The amazing Naxos label, having produced so many excellent budget-priced classical recordings, has a line of "Early Music" albums, with an explanatory note for its 2-CD The World of Early Music set stating that "we limit the term Early Music to cover a period ranging from plainchant to the end of the seventeenth century."
This album consists of a first CD dealing with "Medieval and Renaissance Music" and the second with "The Baroque," or, rather, that generalized delineator before Handel, Bach, Vivaldi and the like. In any case, The World of Early Music is filled with remarkably variable types of music, mostly from rather obscure composers and sources, with representation from better-known figures like Hildegard van Bingen from the plainchant side, Palestrina's sacred music, John Dowland's vocal and lute songs, Monteverde groundbreaking operatic work, Purcell's instrumental pieces, the fugues of Pachebel and Corelli's sonatas and concerto grossos.
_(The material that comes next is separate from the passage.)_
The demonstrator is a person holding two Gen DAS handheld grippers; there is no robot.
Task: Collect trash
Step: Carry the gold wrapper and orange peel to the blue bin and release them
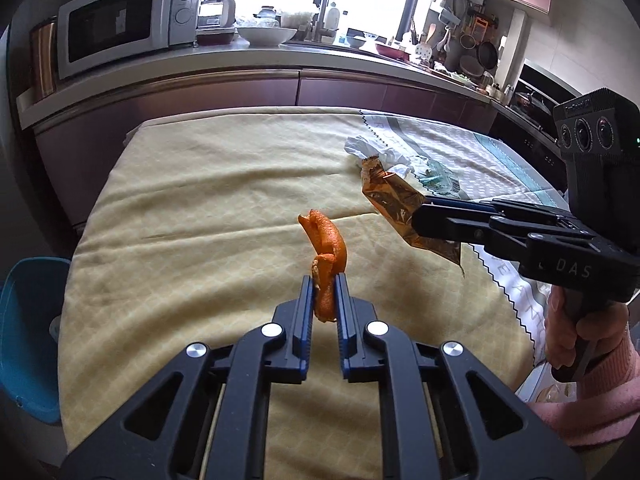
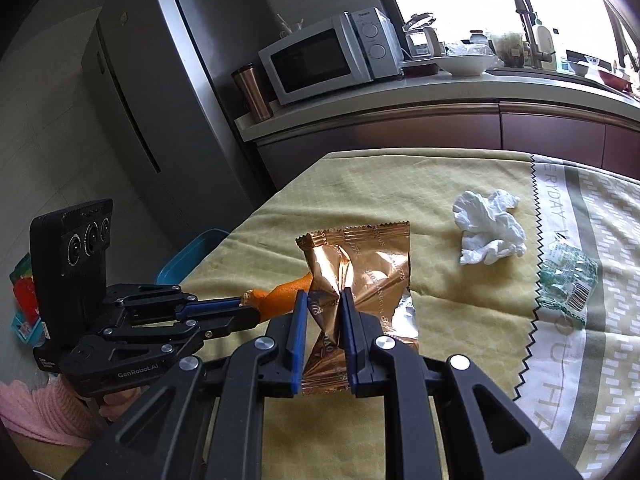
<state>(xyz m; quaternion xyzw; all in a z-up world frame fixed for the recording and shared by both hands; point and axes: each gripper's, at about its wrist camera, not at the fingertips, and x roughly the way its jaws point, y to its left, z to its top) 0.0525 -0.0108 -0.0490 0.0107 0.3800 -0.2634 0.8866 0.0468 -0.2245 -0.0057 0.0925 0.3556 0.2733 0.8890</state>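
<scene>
Currently I am holding two pieces of trash above a table draped in a yellow cloth [image 1: 200, 208]. My left gripper [image 1: 325, 280] is pinching a curled strip of orange peel [image 1: 326, 246], which is sticking up from between its blue pads. My right gripper [image 2: 323, 300] is clamping a crumpled copper-coloured foil wrapper [image 2: 360, 264], lifted clear of the cloth. Further right on the table, a crumpled white tissue [image 2: 488, 232] is lying near a crushed clear plastic wrapper [image 2: 568, 280], which is resting on a grey-and-white printed cloth [image 2: 592, 360]. Off the table's left edge, part of a blue bin [image 1: 28, 336] is showing. Beyond the table, a microwave [image 1: 116, 20] is sitting on the kitchen counter.
</scene>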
While The World of Early Music is an overview, it is questionable whether the 2 hour and 33 minute length, although certainly generous and comprehensive, is suited for those new to the genre. This listener's first exposure to the music came with a curious late 1990s release from Deutsche Harmonia Mundi's Adventures in Early Music, which, while featuring ensembles that play with period instruments, also has several pieces that extend far beyond the era most people assign for early music and contained, for example, pieces by Mahler and Barber, though beautifully performed. A couple discs of Gregorian chants followed and an interest in this very specific religious music developed.
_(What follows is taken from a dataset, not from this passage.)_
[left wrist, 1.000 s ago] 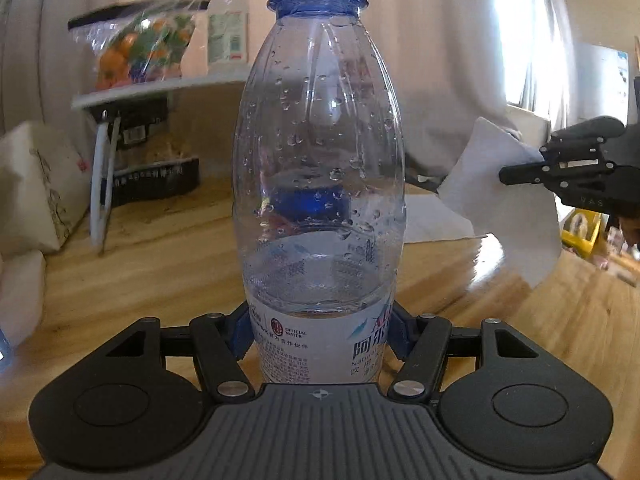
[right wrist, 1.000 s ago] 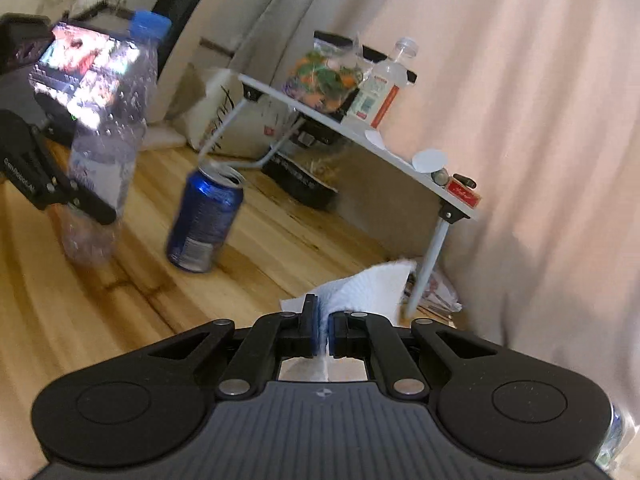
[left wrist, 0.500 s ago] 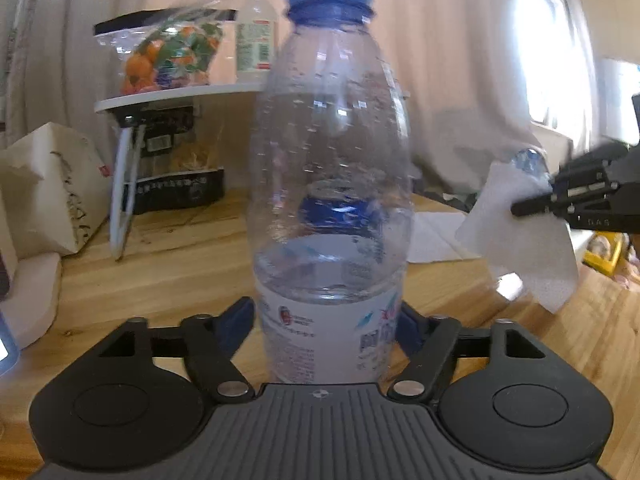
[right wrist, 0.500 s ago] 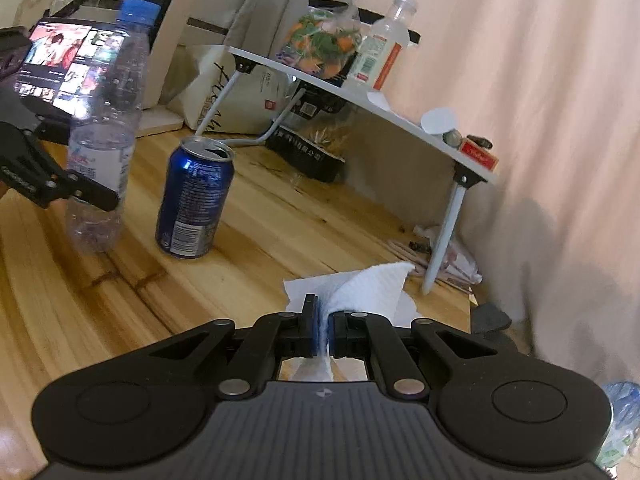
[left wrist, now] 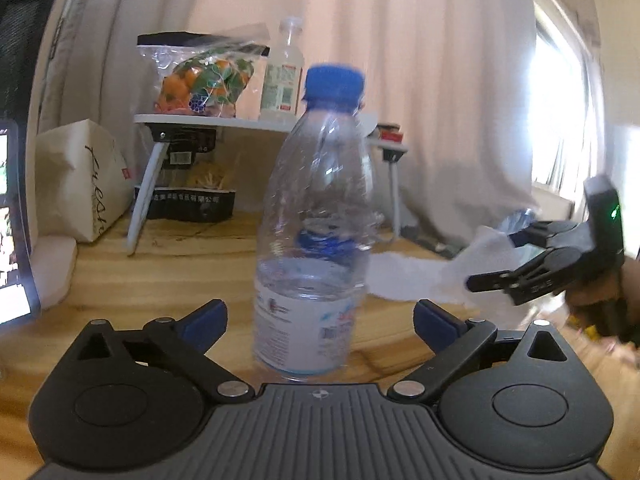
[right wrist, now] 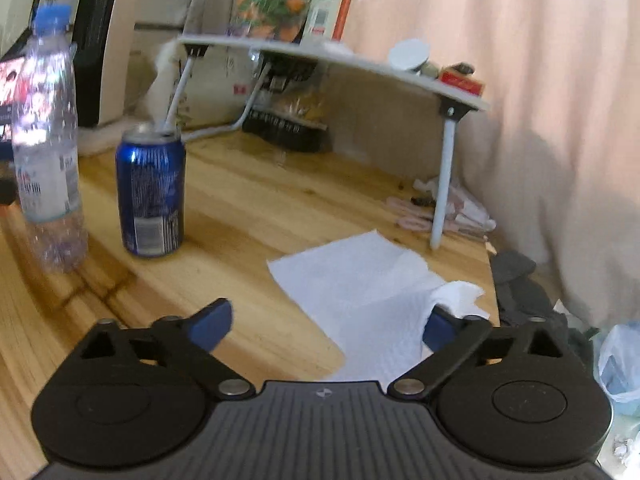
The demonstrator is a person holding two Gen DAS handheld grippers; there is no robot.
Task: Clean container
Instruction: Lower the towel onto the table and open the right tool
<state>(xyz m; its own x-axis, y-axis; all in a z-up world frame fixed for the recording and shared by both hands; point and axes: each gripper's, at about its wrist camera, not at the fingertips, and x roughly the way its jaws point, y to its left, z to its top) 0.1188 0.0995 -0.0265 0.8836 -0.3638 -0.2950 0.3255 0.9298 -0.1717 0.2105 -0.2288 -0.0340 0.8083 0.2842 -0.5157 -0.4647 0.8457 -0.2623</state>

Not long after that, a personal connection to early music arose when the brother of a friend, Brian Asawa, recorded duets of lute and vocal music by Dowland and others. Brian, a countertenor, sent the disc himself and this will be a blog post on its own, as he and his lute-playing partner delivered a fine recording of this little-heard music.
The World of Early Music is a more recent purchase of perhaps a few years back, but, having some grounding and a high degree of appreciation for the genre certainly made it easier to enjoy and digest the extraordinarily generous sample that Naxos produced.
Though much of the first disc consists of religious works, given that this was the predominant nature of music in the medieval and early renaissance periods, a listener need not be of faith to enjoy the plaintive and simple pieces, many without instrumental accompaniment, that are included. Other works are that of troubadors from the 12th and 13th centuries, while instrumental music begins to be represented with 15th century early Renaissance performances. Also of note is a sample of the songs of Sephardic Jews of pre-1492 Spain, consort music which instrumentally took on what previous vocal polyphony provided, and the development of early keyboard music, principally the organ.
The second disc takes the listener, especially those who enjoy the late baroque work of Bach, Handel and Vivaldi and those who like opera, closer to modern forms of classical music. While religious music, it is five of twenty-three samples, and the development of more complex instrumental music is highlighted. The harpsichord is prominent through the work of uncle and nephew, Luis and Francois Couperin. Finally, the larger ensemble work of Corelli points the way to those who would follow in the later baroque.
The set comes a very helpful and detailed set of unattributed notes and a list of dozens of Naxos recordings from the series that show the range and variety of the broad "Early Music" category. It may not be an ideal introduction, but The World of Early Music is certainly a superlative summary.